What the task requires:
Nothing may differ between your reply and the listing that follows.

Supplied information:
>>>>>

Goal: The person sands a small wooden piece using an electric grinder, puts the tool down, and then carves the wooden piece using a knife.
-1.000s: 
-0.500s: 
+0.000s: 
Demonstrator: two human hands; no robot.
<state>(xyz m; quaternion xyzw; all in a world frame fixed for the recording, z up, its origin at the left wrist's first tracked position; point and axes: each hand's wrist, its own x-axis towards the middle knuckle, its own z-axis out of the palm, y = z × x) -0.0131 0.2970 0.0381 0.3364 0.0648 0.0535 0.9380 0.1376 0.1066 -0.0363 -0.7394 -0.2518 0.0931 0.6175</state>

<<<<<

Solution to the problem:
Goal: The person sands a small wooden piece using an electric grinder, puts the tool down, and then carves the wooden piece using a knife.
-1.000s: 
-0.500s: 
+0.000s: 
Demonstrator: two human hands; no robot.
<state>(xyz m; quaternion xyzw; all in a world frame fixed for the recording, z up, its origin at the left wrist's first tracked position; point and axes: each hand's wrist, its own x-axis towards the middle knuckle, its own z-axis out of the palm, y = z × x) -0.0131 0.2970 0.0381 0.3364 0.0648 0.0535 0.9380 0.1376 0.1066 -0.0363 -0.7394 -0.2518 0.0931 0.6175</state>

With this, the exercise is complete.